#### Exercise
The entries below hold a line with "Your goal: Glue" and a line with "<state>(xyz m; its". Return those lines and all that lie between them, exactly and only.

#### Source records
■ ■ ■
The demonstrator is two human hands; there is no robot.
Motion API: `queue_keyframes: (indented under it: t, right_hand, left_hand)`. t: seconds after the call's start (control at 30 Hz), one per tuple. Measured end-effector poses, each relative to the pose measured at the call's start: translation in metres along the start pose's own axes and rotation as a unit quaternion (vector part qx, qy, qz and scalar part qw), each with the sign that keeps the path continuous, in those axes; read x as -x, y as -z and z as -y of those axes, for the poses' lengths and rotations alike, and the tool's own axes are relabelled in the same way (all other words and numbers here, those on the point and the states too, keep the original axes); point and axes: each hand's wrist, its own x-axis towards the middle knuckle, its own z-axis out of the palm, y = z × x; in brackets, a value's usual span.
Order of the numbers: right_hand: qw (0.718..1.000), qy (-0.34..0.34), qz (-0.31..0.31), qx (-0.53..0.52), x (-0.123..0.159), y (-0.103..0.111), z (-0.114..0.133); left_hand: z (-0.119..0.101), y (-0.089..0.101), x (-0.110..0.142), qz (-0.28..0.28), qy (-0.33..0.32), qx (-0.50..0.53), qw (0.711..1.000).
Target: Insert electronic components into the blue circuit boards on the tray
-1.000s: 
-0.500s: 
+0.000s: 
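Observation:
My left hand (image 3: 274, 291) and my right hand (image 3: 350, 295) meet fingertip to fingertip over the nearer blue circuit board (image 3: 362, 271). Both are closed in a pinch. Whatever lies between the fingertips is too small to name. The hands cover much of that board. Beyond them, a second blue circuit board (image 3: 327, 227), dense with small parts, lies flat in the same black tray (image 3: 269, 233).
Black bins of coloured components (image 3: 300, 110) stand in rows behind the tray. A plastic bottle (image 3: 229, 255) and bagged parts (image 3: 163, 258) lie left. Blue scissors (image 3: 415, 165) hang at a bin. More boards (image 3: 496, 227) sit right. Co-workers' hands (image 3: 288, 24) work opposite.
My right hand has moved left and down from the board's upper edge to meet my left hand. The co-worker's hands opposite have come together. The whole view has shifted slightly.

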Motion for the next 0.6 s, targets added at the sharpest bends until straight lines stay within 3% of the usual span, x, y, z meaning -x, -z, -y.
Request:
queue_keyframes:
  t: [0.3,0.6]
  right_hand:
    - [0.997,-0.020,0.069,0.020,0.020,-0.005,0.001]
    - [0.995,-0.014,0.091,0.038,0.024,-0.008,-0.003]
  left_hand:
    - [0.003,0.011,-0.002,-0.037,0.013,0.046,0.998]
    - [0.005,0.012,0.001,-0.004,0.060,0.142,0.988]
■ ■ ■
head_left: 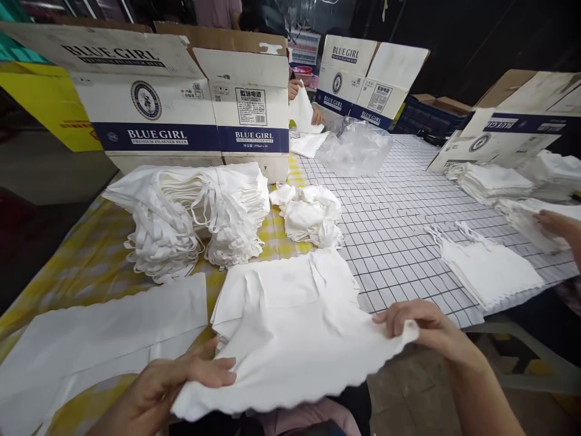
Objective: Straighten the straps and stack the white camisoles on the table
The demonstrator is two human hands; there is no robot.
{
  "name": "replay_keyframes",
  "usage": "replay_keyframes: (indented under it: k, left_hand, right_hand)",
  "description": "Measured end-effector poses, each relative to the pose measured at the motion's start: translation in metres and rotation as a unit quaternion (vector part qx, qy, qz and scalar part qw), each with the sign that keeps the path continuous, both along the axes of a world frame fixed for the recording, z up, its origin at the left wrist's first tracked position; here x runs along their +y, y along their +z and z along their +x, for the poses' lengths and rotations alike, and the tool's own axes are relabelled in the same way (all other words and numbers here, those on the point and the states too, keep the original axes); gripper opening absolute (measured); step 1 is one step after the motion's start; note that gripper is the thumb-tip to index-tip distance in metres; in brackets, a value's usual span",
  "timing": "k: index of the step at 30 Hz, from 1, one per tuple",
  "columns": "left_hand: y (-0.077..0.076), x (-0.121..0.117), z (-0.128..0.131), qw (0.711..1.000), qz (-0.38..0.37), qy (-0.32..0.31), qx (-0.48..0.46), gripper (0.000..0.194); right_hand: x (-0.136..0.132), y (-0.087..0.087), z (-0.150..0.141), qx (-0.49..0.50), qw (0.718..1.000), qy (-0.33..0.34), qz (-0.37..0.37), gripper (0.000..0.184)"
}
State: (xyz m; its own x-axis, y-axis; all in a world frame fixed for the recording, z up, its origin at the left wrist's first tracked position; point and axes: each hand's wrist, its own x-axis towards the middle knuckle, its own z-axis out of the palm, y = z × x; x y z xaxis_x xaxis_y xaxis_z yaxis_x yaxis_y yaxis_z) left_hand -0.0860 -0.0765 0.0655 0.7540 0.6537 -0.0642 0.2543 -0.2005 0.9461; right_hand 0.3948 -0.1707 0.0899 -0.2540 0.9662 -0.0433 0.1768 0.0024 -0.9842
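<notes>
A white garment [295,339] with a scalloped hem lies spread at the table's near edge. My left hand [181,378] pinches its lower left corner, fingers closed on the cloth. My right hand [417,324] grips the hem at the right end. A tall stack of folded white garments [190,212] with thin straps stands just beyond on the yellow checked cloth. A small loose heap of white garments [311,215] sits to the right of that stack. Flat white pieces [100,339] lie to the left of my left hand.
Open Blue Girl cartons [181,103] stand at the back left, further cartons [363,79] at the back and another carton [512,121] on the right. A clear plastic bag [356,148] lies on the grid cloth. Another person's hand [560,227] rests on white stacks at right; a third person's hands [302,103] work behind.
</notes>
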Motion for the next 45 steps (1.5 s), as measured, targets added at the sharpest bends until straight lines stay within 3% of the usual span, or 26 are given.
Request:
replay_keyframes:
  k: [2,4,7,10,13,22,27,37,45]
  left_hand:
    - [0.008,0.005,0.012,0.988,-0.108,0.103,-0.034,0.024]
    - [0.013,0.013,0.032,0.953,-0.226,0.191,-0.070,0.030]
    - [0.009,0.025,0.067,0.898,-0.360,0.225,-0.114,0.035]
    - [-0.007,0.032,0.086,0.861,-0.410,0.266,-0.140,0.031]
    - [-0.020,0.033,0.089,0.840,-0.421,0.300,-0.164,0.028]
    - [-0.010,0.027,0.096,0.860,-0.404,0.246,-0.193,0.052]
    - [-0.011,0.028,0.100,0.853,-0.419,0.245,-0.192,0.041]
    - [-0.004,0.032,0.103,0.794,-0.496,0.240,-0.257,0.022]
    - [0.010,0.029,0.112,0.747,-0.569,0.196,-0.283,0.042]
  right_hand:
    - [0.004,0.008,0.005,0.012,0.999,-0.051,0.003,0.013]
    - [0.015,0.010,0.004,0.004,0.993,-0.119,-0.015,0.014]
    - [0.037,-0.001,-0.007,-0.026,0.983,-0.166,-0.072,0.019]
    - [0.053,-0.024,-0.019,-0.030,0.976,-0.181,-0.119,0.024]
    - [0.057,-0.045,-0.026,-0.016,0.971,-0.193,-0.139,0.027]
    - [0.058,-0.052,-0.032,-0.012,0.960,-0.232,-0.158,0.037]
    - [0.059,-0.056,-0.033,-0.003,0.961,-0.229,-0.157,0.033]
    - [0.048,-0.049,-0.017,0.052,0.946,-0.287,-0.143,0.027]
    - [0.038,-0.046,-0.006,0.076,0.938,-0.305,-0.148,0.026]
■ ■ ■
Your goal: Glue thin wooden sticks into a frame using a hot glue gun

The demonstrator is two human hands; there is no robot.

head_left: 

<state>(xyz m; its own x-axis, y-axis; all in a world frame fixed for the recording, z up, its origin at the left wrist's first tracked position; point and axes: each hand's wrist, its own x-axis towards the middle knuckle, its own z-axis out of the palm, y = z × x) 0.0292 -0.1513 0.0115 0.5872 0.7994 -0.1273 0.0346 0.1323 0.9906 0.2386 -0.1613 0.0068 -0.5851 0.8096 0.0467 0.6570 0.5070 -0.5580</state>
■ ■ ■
#### Task result
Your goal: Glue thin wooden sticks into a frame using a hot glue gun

The demonstrator is two human hands; there is no robot.

head_left: 

<state>(xyz m; its own x-axis, y-axis; all in a world frame fixed for the recording, z up, its origin at the left wrist's first tracked position; point and axes: each hand's wrist, its own x-axis towards the middle knuckle, its own z-axis out of the palm, y = z × x) 0.0292 -0.1513 0.0115 0.5872 0.7994 -0.1273 0.0346 0.1323 0.9906 0.2386 -0.1613 0.0068 -0.5851 0.8096 0.0467 0.6570 0.5070 -0.5580</state>

The full output has been given.